Tonight we reached the point in Black Beauty where the horse has galloped for 8 miles and back again to bring the doctor to the Squire’s wife, which saves her life *just in time*. The new stable boy, Little Joe Green, has just been set up as a character who is young and small and means well and very much needs the job. In fact in the chapter before, the older stable guy was explaining to the younger how they have to look out for Little Joe and treat him well (keep in mind this is Anna Sewell’s advice as a Quaker and a social activist.) I wondered how Moomin would take it when Little Joe Green messes up by not covering up Beauty with blankets and feeding him cold water instead of warm, and Beauty gets sick? Would he be judgmental, because Joe made a mistake and hurt the horse, or take the advice of the preceding chapter, and go easy on him?
I sang him the unicorn song, and at the end he put “and Joe, because he thought he was doing the right thing for Beauty”.

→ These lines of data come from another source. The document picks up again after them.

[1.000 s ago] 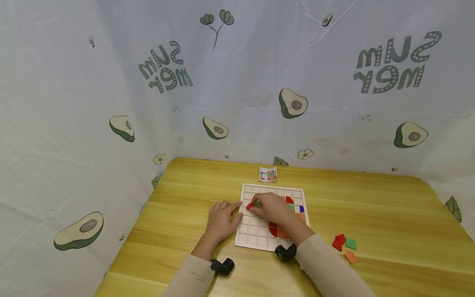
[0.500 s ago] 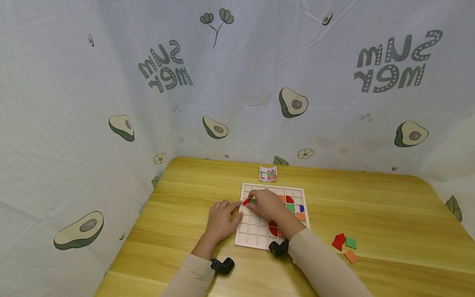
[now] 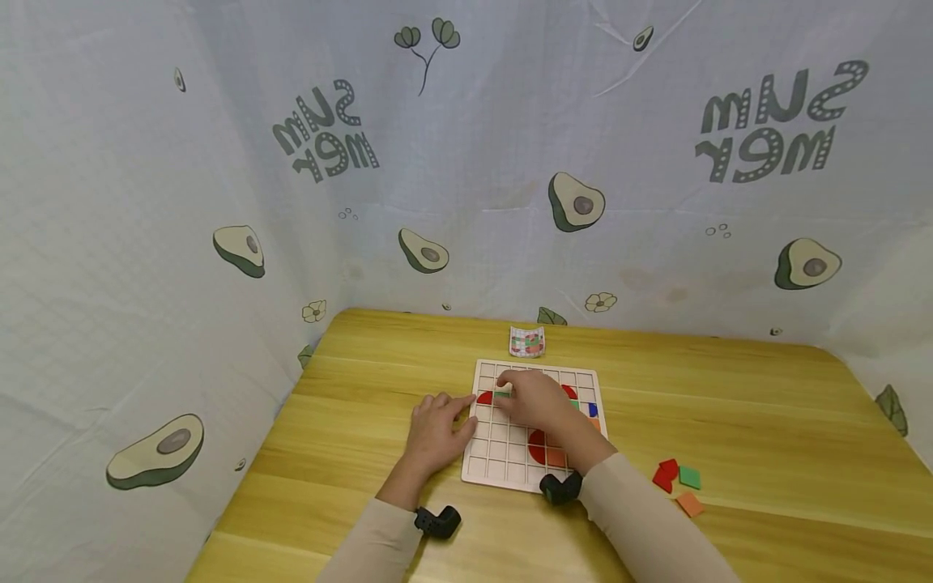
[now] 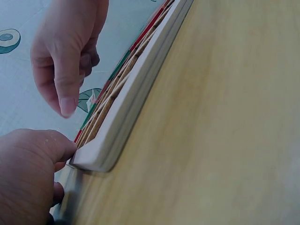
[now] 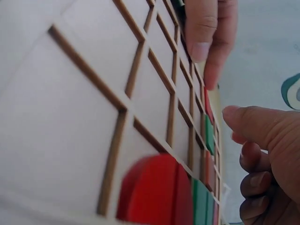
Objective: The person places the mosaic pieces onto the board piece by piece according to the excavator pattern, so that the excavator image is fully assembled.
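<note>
A pale grid board (image 3: 499, 453) lies on the table with coloured tiles in some of its cells. My left hand (image 3: 435, 433) is at its left side, index fingertip and thumb touching the edge. Over the upper middle of the board is my right hand (image 3: 535, 402), thumb and index finger apart with nothing between them. Just left of those fingertips, a red rounded tile (image 3: 484, 397) sits in a cell near the left edge, beside a green tile (image 3: 502, 394). Nearer the front are a larger red rounded tile (image 3: 537, 447) and an orange tile (image 3: 555, 457). My right hand hides several cells.
A small printed card (image 3: 526, 342) with a coloured grid lies behind the board. To the right, loose red tiles (image 3: 665, 476), a green square (image 3: 688, 478) and an orange square (image 3: 689, 505) rest on the table. A patterned curtain (image 3: 481, 162) hangs behind.
My right hand moved left with the red rounded tile, set it in the cell near the left edge, then let go and drew back right. My left hand stayed at the board's edge.
</note>
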A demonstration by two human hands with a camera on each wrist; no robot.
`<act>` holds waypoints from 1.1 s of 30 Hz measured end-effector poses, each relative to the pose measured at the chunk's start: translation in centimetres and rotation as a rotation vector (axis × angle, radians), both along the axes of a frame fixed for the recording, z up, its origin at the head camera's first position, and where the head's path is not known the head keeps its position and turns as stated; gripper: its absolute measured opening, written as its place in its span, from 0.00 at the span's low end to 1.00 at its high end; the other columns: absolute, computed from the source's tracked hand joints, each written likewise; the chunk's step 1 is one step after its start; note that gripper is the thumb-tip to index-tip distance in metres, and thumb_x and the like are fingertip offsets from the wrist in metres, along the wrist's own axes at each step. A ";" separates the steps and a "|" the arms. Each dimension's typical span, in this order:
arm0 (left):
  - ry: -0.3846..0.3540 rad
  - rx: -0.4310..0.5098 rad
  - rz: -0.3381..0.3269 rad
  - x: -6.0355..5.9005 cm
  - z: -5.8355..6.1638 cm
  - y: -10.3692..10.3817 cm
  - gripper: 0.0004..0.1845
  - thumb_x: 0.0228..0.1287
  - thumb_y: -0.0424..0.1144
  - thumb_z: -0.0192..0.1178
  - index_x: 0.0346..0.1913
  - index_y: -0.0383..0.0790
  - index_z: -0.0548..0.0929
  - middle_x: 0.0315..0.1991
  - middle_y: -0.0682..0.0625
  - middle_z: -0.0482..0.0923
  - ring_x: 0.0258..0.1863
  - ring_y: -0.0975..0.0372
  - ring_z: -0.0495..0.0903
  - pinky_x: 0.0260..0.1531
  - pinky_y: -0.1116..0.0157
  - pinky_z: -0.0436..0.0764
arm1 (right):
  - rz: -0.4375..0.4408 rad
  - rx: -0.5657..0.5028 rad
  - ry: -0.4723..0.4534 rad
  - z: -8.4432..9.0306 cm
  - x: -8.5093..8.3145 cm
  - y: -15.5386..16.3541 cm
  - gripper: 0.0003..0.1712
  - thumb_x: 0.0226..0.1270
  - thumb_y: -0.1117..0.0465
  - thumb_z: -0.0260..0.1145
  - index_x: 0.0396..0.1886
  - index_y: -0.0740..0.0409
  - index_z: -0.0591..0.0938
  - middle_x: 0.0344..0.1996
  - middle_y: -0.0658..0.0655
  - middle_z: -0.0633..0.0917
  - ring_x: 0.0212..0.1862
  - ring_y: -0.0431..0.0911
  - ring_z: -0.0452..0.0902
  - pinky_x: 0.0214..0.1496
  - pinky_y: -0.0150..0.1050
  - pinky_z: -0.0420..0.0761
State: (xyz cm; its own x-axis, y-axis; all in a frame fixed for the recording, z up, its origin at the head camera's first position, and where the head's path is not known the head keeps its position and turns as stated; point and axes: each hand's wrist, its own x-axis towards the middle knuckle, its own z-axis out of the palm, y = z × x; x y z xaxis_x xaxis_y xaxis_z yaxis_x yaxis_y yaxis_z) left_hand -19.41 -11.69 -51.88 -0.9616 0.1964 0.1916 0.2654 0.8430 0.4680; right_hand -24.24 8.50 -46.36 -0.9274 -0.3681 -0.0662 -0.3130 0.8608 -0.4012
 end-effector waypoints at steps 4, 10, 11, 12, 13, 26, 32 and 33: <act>-0.006 0.000 0.005 0.0 -0.1 0.0 0.22 0.70 0.52 0.60 0.64 0.55 0.84 0.32 0.57 0.73 0.34 0.63 0.64 0.39 0.65 0.61 | -0.011 -0.004 0.012 0.8 0.6 1.1 0.17 0.68 0.51 0.71 0.52 0.53 0.86 0.24 0.47 0.81 0.26 0.41 0.73 0.32 0.38 0.74; -0.013 0.008 0.006 0.0 0.0 0.0 0.22 0.70 0.52 0.60 0.64 0.55 0.83 0.32 0.57 0.73 0.34 0.63 0.63 0.38 0.65 0.60 | -0.003 -0.025 0.048 1.7 2.1 3.6 0.18 0.68 0.52 0.71 0.52 0.57 0.86 0.22 0.47 0.80 0.25 0.41 0.71 0.31 0.38 0.73; -0.013 0.011 0.005 0.0 0.0 0.0 0.22 0.70 0.52 0.60 0.64 0.55 0.83 0.32 0.57 0.73 0.34 0.63 0.63 0.38 0.65 0.60 | -0.002 -0.031 0.045 1.8 2.5 4.1 0.18 0.68 0.52 0.71 0.52 0.57 0.85 0.22 0.47 0.79 0.25 0.41 0.70 0.30 0.37 0.72; -0.013 0.012 0.005 0.1 0.0 0.0 0.22 0.70 0.52 0.60 0.64 0.55 0.83 0.32 0.57 0.72 0.34 0.63 0.63 0.38 0.65 0.60 | -0.004 -0.040 0.035 1.9 2.8 4.6 0.18 0.68 0.53 0.71 0.52 0.57 0.85 0.21 0.47 0.78 0.24 0.41 0.69 0.29 0.37 0.71; -0.014 0.014 0.005 0.1 0.1 0.0 0.22 0.70 0.52 0.60 0.64 0.55 0.83 0.32 0.57 0.72 0.33 0.63 0.63 0.38 0.65 0.60 | -0.009 -0.047 0.027 1.9 3.1 5.1 0.19 0.67 0.53 0.71 0.53 0.57 0.85 0.20 0.47 0.77 0.24 0.41 0.69 0.28 0.37 0.69; -0.011 0.021 0.006 0.2 0.1 0.0 0.22 0.70 0.52 0.60 0.64 0.56 0.83 0.31 0.58 0.71 0.33 0.64 0.62 0.39 0.65 0.59 | -0.143 -0.037 -0.060 1.6 7.3 12.6 0.25 0.65 0.48 0.72 0.56 0.59 0.84 0.22 0.48 0.74 0.24 0.42 0.67 0.26 0.35 0.65; -0.005 0.017 0.006 0.1 -0.2 0.0 0.22 0.70 0.52 0.59 0.64 0.56 0.83 0.32 0.58 0.73 0.33 0.64 0.62 0.39 0.65 0.60 | -0.207 -0.079 -0.140 1.1 9.1 17.2 0.29 0.69 0.44 0.69 0.59 0.59 0.81 0.23 0.50 0.74 0.23 0.42 0.67 0.26 0.35 0.66; -0.006 0.018 0.006 0.1 -0.2 0.0 0.22 0.70 0.52 0.59 0.64 0.56 0.83 0.32 0.58 0.73 0.33 0.64 0.62 0.39 0.65 0.60 | -0.214 -0.082 -0.146 0.9 9.3 18.0 0.29 0.69 0.44 0.68 0.60 0.59 0.81 0.23 0.50 0.74 0.23 0.41 0.67 0.26 0.35 0.66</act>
State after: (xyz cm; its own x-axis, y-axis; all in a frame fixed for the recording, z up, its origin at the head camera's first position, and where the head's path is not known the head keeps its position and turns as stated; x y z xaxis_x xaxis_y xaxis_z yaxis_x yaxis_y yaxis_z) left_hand -19.33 -11.66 -52.06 -0.9640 0.1869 0.1892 0.2572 0.8361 0.4845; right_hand -14.95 26.46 -45.47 -0.9676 -0.1739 -0.1832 -0.0607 0.8642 -0.4994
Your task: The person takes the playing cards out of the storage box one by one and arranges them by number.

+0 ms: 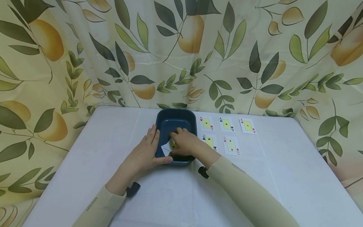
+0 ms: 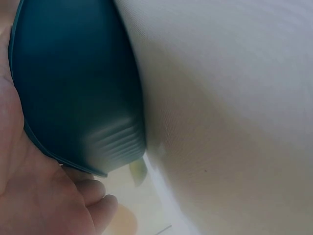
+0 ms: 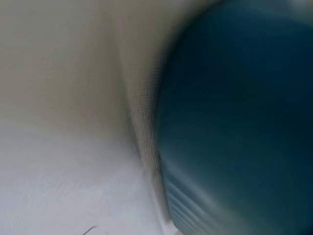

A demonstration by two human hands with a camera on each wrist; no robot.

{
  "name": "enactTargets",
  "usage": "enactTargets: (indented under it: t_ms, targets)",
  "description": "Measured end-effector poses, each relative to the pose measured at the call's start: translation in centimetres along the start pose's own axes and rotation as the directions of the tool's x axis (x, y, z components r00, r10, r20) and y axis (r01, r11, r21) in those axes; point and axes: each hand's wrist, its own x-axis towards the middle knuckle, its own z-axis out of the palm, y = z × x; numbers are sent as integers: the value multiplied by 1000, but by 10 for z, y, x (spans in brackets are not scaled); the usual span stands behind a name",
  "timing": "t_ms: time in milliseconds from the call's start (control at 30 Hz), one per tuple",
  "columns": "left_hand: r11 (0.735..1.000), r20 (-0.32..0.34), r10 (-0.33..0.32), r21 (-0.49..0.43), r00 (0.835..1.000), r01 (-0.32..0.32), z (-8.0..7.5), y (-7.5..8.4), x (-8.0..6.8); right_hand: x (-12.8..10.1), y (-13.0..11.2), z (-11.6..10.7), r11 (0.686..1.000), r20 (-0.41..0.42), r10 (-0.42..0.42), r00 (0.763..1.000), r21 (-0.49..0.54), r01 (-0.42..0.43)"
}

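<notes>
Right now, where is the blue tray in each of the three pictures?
Head view: the blue tray sits mid-table, left of the cards, with both hands at it.
Left wrist view: it fills the upper left, seen from outside, with the left hand against its edge.
Right wrist view: it fills the right side, blurred.
Shared landmark: the white tablecloth beside the tray in every view.

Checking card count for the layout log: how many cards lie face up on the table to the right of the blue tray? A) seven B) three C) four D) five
D: the head view shows three aces in the back row and two twos in front, right of the blue tray.
</notes>
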Motion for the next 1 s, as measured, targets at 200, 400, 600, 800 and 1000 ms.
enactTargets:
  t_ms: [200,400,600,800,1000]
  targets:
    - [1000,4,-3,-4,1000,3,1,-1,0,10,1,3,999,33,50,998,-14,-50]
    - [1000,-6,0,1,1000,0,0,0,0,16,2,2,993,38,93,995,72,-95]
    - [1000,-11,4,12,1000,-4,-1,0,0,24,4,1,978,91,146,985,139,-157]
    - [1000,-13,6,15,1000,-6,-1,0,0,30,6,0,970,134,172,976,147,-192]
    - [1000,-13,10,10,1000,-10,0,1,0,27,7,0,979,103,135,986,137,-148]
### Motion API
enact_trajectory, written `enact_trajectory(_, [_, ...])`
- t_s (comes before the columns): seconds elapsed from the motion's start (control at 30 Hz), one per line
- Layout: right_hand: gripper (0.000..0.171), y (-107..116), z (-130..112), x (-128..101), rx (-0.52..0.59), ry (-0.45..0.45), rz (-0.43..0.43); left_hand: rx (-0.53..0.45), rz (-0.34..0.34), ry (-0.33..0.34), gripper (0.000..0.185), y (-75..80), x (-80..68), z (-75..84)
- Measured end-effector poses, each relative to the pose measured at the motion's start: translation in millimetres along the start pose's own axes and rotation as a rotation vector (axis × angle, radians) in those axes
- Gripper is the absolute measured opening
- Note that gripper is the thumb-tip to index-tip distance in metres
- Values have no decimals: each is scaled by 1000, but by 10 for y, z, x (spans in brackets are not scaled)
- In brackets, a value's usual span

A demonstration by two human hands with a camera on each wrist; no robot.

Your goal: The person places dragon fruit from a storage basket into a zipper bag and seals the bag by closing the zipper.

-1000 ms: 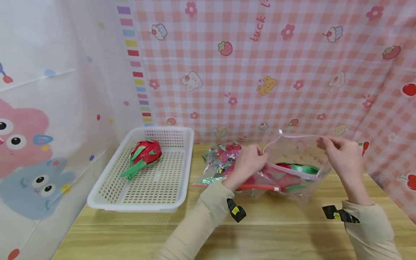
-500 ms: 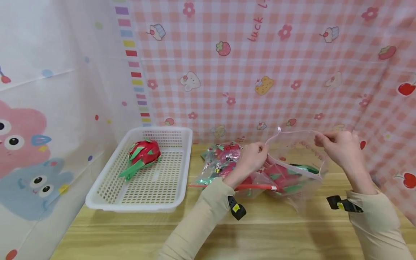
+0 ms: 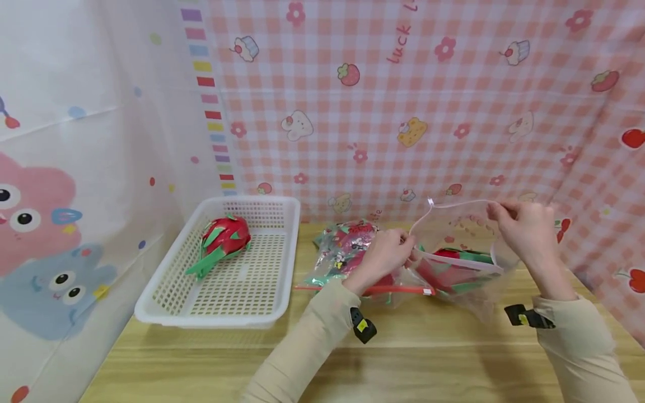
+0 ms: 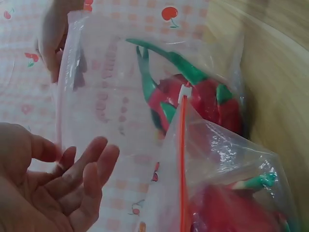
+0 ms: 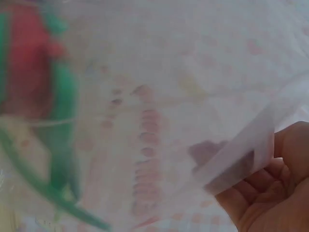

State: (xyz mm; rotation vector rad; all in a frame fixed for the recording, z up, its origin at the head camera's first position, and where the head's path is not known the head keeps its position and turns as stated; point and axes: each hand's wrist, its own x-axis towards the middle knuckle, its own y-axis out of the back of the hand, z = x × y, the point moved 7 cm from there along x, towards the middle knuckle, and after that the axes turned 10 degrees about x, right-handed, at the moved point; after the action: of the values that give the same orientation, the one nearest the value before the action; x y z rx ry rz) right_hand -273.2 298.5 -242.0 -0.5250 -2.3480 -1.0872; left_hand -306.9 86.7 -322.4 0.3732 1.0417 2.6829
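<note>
Between my hands a clear zip bag (image 3: 468,221) with a pale pink strip and white slider is spread wide at the mouth. My left hand (image 3: 385,254) pinches its left rim with thumb and forefinger. At the opposite rim my right hand (image 3: 526,226) pinches the plastic; in the right wrist view a fold of film (image 5: 263,140) lies between thumb and fingers. Inside the bag rests a red dragon fruit (image 4: 169,94) with green scales. Under my left forearm lies a second zip bag (image 3: 332,268), with a red strip, dragon fruit (image 4: 231,208) inside it.
A white slotted basket (image 3: 289,263) stands on the left of the wooden table (image 3: 403,358), holding one dragon fruit (image 3: 229,235). A pink checked cloth (image 3: 353,112) hangs behind the table, and a white printed cloth (image 3: 101,196) on the left.
My right hand has shifted slightly left and up with its rim, after a small drop in between. The bag's mouth stays spread, and my left hand is nearly still.
</note>
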Motion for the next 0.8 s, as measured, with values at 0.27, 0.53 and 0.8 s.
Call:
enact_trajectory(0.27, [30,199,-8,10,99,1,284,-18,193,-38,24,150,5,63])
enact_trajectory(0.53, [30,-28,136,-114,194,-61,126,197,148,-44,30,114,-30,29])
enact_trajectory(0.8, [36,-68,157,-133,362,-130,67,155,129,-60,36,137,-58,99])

I felt proud of him for giving the kid the benefit of the doubt.
I had this book read to me when I was 4 years old and I read it myself many times after that. Until I read it again as an adult, I had thought of it as a sentimental horse story that was perhaps somewhat odd to read to small children. But now that I approach it again, it’s a story about social justice — with a lot of sad bits, but the message over all is that people (and horses) have to struggle to be decent to each other despite unjust situations, bad health, and crushing poverty. So, not really a bad book from an ethical standpoint and a book that certainly teaches over and over that trying your best to help people (or horses) and be unselfish means that other people respect you.
I have said before I find many modern kids’ books, ones for younger children, to be very annoying and of questionable effect, because their theme is that when you have a terrible, sad, or angry feeling, you trump everyone around you (often the plot of Caillou, or Arthur, Fisher Price little people, Thomas the Tank engine (Ugh!!!) and even Bob the Builder) That way, everyone will pay attention to you and figure out despite your passive aggressive sulks what is wrong. This does not seem like a great message to send to a 5 year old! What do you think?
Horses that die in a fire, broken knees, the brutality of the hunt, and that horrible scene with Ginger lying in the cart? Or whining little mice and trains who live in a world of whiny drama?